*** Opening Extracted records ***

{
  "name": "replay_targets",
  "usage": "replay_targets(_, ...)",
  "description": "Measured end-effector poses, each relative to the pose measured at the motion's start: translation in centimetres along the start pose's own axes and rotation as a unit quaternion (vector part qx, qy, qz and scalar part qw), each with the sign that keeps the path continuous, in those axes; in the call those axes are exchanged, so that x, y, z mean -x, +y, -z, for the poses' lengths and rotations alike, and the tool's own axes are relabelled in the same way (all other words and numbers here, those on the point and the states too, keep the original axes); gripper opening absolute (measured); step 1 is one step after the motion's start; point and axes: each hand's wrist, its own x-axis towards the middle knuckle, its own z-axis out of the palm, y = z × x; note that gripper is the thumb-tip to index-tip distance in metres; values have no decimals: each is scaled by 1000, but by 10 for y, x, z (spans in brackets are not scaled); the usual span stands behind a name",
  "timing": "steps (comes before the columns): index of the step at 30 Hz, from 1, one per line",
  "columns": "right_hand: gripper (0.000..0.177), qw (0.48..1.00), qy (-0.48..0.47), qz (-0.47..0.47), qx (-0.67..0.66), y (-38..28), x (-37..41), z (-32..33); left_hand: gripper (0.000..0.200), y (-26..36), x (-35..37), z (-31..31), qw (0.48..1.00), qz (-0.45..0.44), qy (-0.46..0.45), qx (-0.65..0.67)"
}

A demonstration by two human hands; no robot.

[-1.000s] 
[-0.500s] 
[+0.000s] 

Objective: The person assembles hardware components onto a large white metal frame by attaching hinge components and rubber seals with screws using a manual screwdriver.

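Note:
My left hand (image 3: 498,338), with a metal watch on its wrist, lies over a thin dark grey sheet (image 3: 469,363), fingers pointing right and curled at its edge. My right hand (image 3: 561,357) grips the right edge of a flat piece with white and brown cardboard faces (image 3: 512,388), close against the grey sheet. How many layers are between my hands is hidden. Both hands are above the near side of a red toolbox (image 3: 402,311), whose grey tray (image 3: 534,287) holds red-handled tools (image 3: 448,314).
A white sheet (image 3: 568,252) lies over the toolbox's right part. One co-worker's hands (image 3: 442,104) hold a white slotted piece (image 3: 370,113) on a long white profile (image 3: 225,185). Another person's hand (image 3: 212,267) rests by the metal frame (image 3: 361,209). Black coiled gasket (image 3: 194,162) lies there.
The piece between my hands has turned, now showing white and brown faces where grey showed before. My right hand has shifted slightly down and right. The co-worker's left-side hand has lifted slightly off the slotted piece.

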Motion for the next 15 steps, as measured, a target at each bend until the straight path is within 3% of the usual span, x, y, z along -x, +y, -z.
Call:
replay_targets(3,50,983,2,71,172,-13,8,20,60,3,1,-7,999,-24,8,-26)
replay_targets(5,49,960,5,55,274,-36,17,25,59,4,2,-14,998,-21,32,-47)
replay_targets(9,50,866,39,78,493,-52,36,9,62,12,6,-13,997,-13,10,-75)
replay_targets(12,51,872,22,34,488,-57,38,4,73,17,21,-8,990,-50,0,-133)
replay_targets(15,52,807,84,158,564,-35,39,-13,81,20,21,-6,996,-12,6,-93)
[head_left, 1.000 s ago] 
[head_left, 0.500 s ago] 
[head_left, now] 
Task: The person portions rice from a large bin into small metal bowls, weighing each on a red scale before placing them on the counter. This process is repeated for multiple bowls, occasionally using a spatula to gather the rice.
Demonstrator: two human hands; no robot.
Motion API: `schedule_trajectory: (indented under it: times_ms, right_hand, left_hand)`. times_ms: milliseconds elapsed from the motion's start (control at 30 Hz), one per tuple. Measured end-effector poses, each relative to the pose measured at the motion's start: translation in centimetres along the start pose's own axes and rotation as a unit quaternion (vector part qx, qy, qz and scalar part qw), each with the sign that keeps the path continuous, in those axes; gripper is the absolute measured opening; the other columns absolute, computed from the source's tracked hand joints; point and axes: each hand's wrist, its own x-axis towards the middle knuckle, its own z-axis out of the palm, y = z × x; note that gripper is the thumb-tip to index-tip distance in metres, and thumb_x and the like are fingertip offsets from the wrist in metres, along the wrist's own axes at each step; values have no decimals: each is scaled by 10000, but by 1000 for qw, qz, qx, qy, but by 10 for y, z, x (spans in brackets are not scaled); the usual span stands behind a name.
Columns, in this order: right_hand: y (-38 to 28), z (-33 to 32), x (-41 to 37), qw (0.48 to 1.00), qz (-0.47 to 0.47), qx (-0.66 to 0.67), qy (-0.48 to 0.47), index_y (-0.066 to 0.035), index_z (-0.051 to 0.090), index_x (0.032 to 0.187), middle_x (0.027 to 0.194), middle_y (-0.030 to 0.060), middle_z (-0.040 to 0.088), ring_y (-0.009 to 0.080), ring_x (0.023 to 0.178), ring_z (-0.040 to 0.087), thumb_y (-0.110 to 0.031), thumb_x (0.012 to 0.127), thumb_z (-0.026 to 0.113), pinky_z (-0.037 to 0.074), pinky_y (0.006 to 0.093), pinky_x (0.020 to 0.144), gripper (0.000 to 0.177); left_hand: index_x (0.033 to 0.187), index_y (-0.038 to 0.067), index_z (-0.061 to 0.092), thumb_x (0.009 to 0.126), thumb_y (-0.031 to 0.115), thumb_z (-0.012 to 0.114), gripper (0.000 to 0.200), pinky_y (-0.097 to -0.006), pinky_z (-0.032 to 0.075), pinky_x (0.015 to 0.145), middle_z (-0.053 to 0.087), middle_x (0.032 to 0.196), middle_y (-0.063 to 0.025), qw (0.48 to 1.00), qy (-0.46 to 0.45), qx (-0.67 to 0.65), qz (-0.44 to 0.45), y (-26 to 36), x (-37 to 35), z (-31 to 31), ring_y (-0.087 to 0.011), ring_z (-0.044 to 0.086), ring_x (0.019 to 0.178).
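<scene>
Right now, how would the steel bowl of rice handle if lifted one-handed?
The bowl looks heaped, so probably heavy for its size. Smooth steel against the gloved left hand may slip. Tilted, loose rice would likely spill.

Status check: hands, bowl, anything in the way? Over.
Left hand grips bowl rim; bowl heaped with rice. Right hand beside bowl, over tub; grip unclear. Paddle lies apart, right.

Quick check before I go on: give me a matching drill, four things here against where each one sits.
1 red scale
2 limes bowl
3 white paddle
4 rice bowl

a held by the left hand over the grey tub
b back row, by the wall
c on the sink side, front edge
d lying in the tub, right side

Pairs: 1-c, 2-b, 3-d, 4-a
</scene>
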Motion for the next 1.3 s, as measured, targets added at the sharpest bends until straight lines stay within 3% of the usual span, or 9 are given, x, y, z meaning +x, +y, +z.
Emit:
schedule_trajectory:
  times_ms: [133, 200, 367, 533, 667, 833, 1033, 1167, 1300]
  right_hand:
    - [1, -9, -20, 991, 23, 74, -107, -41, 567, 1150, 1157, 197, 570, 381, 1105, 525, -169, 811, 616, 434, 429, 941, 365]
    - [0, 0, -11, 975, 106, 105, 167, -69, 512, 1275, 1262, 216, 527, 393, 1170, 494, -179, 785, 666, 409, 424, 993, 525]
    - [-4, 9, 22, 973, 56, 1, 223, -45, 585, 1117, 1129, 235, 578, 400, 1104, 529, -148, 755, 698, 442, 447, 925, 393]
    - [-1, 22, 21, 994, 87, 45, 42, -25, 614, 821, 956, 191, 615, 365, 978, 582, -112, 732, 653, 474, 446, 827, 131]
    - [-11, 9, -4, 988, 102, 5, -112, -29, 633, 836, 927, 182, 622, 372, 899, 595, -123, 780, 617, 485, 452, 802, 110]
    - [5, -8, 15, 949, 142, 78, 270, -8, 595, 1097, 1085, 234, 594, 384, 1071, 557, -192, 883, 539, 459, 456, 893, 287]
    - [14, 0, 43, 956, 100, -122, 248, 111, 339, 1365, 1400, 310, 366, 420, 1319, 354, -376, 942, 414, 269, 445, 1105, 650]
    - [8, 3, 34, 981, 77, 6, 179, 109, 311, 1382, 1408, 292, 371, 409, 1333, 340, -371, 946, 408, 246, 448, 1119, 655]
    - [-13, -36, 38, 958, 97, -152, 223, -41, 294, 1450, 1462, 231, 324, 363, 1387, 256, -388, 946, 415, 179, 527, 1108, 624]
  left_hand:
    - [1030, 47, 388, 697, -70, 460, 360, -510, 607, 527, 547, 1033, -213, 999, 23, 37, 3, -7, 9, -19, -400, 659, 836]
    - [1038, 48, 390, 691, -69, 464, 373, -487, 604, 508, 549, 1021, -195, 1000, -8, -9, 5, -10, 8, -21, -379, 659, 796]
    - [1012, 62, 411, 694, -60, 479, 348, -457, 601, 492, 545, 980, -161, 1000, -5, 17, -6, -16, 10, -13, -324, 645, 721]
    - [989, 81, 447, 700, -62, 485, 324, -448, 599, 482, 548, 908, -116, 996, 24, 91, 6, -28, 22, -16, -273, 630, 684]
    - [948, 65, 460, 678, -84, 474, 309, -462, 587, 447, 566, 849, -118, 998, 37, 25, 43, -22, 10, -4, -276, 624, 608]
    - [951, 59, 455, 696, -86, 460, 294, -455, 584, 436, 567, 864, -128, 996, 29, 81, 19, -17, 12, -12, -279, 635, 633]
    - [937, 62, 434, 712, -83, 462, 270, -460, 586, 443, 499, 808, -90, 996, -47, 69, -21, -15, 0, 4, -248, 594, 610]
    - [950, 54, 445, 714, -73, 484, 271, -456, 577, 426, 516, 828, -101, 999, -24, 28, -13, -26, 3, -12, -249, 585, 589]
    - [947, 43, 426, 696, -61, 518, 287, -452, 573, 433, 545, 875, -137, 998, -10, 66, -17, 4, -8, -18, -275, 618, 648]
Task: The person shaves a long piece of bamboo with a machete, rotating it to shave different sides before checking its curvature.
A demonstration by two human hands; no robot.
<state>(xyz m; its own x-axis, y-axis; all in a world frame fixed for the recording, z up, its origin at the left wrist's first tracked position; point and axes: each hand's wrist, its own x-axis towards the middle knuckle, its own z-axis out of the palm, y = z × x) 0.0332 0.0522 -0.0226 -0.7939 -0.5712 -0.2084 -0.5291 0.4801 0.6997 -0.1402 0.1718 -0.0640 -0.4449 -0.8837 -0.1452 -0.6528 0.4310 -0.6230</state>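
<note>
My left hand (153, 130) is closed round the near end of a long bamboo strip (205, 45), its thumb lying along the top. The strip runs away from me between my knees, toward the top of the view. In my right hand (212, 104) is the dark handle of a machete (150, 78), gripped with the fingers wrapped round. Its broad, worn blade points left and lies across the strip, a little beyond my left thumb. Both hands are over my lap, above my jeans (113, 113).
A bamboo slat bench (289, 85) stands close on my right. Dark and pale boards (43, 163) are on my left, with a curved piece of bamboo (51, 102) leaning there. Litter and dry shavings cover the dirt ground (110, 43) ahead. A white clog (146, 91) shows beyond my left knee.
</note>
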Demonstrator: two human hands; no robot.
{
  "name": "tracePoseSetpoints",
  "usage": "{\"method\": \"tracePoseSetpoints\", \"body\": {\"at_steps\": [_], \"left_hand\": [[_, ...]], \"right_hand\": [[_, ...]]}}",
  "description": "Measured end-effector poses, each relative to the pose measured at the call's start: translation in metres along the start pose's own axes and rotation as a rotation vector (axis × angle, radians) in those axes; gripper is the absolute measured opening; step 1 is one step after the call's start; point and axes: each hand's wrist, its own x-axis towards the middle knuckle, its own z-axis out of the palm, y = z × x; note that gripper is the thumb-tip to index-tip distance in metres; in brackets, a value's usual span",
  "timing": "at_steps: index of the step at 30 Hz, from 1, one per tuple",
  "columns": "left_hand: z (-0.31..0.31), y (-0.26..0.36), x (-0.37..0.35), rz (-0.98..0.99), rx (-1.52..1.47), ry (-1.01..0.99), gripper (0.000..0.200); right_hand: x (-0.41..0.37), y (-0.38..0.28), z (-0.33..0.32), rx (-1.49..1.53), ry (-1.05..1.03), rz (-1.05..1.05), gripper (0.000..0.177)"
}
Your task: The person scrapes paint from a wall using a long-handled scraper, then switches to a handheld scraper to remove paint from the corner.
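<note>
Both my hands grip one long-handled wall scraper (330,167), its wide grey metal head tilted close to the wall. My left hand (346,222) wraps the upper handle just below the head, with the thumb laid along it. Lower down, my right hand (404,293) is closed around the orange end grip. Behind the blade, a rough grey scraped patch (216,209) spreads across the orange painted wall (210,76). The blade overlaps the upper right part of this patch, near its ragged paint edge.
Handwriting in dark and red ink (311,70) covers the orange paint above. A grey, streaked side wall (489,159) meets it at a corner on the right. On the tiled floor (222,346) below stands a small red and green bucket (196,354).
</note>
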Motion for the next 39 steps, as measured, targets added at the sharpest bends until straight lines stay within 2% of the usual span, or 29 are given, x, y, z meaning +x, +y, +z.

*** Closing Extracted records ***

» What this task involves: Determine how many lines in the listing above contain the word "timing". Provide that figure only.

» Response to this task: 2